Every line of the material below should be output exactly as written, with the images skipped.

- _DATA BLOCK_:
————
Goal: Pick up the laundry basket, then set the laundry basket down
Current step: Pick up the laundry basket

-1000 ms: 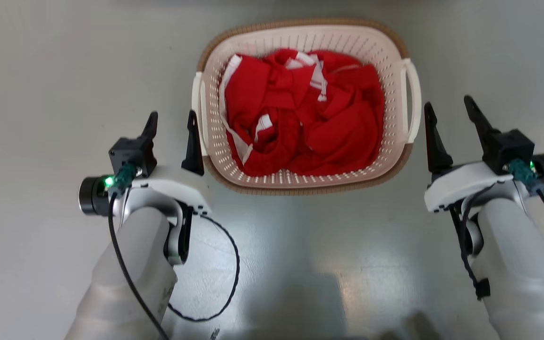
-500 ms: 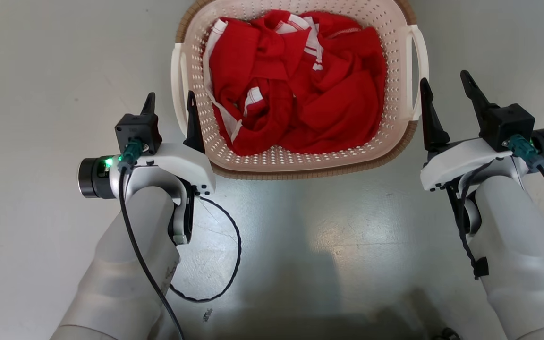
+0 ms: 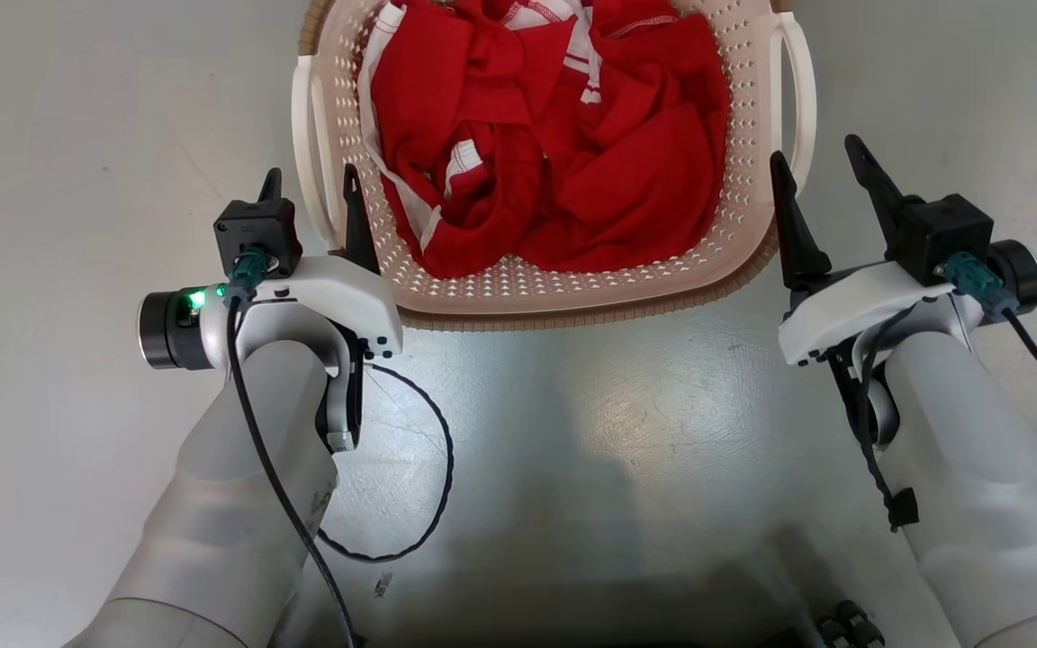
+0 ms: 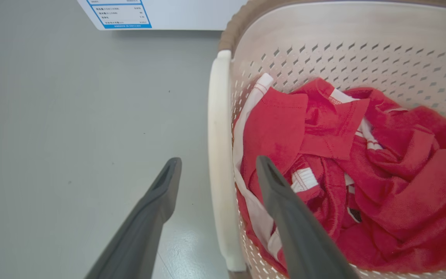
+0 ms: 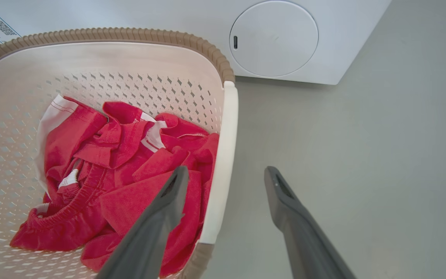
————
- _RESULT OF THE EXERCISE_:
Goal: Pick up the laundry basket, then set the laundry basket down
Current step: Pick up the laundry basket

-1000 ms: 
-500 ms: 
+0 ms: 
+0 ms: 
+0 ms: 

The exercise has been fully answered.